**YOUR INSTRUCTIONS**
All of the data should be restated word for word.

**COLLECTED MATERIAL**
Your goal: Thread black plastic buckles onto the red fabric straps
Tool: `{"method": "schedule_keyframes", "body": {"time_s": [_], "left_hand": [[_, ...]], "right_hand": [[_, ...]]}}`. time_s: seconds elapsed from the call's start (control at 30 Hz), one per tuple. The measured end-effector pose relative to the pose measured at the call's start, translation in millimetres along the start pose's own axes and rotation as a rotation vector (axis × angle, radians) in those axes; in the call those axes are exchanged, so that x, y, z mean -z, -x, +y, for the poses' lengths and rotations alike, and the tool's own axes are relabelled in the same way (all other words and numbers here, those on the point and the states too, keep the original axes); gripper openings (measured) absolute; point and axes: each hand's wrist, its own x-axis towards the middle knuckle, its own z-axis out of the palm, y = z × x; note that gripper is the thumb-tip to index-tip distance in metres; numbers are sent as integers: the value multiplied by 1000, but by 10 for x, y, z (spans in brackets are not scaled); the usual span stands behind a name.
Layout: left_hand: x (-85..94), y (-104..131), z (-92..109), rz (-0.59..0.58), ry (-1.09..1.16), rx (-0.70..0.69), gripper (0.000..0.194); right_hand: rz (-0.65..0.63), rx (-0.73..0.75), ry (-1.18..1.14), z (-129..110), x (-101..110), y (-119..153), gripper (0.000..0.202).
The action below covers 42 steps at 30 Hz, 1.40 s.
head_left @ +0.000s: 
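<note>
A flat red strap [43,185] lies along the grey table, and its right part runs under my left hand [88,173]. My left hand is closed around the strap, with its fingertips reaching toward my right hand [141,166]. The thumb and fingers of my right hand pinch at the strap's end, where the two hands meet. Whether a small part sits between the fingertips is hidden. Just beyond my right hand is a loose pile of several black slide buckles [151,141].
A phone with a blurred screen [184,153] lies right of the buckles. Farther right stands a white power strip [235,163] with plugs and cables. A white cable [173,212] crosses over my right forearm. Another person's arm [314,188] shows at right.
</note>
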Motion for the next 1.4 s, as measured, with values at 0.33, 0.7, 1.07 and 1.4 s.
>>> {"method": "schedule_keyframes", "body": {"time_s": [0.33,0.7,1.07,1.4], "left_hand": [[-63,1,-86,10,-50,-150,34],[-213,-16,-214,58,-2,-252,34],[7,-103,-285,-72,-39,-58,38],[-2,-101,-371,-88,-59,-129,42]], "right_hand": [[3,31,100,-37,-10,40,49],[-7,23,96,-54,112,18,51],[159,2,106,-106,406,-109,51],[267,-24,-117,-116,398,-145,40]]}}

**COMPLETED TASK**
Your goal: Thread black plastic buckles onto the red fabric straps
Tool: `{"method": "schedule_keyframes", "body": {"time_s": [_], "left_hand": [[_, ...]], "right_hand": [[_, ...]]}}`. time_s: seconds elapsed from the call's start (control at 30 Hz), one per tuple. The measured end-effector pose relative to the pose measured at the call's start, translation in millimetres along the start pose's own axes and rotation as a rotation vector (axis × angle, radians) in those axes; in the call those axes are exchanged, so that x, y, z mean -z, -x, +y, for the poses' lengths and rotations alike, and the tool's own axes are relabelled in the same way (all other words and numbers here, those on the point and the states too, keep the original axes); gripper openings (measured) absolute; point and axes: each hand's wrist, its own x-axis towards the middle knuckle, its own z-axis out of the palm, y = z × x; note that gripper is the thumb-tip to index-tip distance in metres; numbers are sent as integers: the value multiplied by 1000, but by 10 for x, y, z (spans in brackets are not scaled); the usual span stands behind a name.
Layout: left_hand: x (-85..94), y (-104..131), z (-92..109), rz (-0.59..0.58), ry (-1.09..1.16), rx (-0.70..0.69), gripper (0.000..0.194); right_hand: rz (-0.65..0.63), rx (-0.73..0.75), ry (-1.18..1.14), z (-129..110), x (-101..110), y (-119..153), gripper (0.000..0.202).
The action below covers 42 steps at 30 Hz, 1.40 s.
head_left @ +0.000s: 
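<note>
A flat red strap [43,185] lies along the grey table, and its right part runs under my left hand [88,173]. My left hand is closed around the strap, with its fingertips reaching toward my right hand [141,166]. The thumb and fingers of my right hand pinch at the strap's end, where the two hands meet. Whether a small part sits between the fingertips is hidden. Just beyond my right hand is a loose pile of several black slide buckles [151,141].
A phone with a blurred screen [184,153] lies right of the buckles. Farther right stands a white power strip [235,163] with plugs and cables. A white cable [173,212] crosses over my right forearm. Another person's arm [314,188] shows at right.
</note>
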Motion for the next 1.4 s, as measured, with values at 0.33, 0.7, 1.07 and 1.4 s.
>>> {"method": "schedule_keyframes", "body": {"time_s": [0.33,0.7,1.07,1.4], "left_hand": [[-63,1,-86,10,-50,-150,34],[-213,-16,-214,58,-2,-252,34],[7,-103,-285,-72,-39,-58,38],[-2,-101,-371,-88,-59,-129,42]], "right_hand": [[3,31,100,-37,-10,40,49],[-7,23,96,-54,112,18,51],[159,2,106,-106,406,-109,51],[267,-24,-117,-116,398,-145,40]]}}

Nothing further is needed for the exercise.